Copy the listing below in full and skip every picture.

= = = = =

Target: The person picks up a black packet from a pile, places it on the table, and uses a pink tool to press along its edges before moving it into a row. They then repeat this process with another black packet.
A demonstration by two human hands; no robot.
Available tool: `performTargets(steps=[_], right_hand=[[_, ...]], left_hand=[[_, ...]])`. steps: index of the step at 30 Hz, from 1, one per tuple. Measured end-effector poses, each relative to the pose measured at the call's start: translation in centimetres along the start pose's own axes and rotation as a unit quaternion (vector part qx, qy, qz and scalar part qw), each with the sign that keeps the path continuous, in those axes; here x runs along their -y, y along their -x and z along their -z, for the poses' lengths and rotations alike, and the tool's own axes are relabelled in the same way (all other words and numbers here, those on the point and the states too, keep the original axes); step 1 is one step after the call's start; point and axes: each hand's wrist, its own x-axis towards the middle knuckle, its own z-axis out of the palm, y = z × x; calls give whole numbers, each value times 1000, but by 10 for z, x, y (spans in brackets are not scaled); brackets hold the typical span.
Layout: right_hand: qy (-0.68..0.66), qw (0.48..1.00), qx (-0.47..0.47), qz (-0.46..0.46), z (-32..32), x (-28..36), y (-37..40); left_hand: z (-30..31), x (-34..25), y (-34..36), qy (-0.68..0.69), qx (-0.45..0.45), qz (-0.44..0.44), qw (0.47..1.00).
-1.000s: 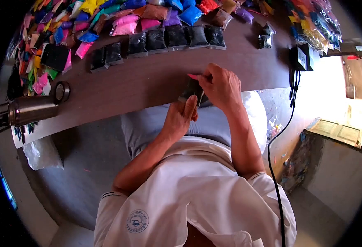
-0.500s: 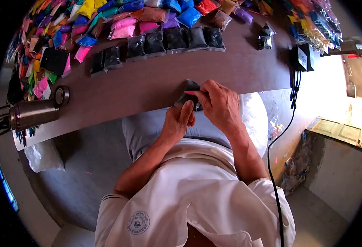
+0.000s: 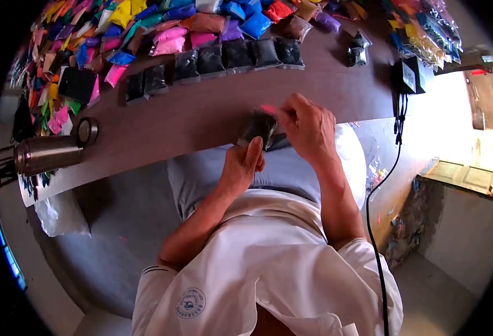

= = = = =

Result of this task:
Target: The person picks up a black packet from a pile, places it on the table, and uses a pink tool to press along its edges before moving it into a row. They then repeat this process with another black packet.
A demonstration by two human hands; no robot.
Available tool: `performTargets(steps=[_], right_hand=[[_, ...]], left_hand=[[_, ...]])`. steps: index of the step at 30 Hz, from 1, one per tuple. Measured end-effector poses, each relative to the pose measured at the call's start: translation in centimetres along the start pose's own axes and rotation as a unit quaternion (vector part qx, qy, qz and scalar part qw), each with the sign that keeps the path continuous, in those axes; here x runs along their -y, y along their -x and z along their -z, for the poses' lengths and rotations alike, and the tool's own axes are relabelled in the same way (all other words and numbers here, those on the point and the states too, keep the original axes); step 1 is one step after the call's start; point and axes: each hand's wrist, its own x-axis towards the middle knuckle, its own z-axis out of the palm, y = z × x; calls give whole numbers, each value times 1000, but by 10 for z, x, y (spans in brackets are not scaled); brackets hold the typical span.
Layout: right_hand: qy (-0.68..0.66), qw (0.48..1.00), qx (-0.47..0.47), qz (-0.46..0.46), z (-32..32), x (-28..36), y (-37..40); left_hand: z (-30..31), x (-34..25), y (-34..36), qy (-0.68..0.69), qx (-0.45..0.45), qz (-0.44..0.44), qw (0.47..1.00).
-1.000s: 
-0.500s: 
+0.000s: 

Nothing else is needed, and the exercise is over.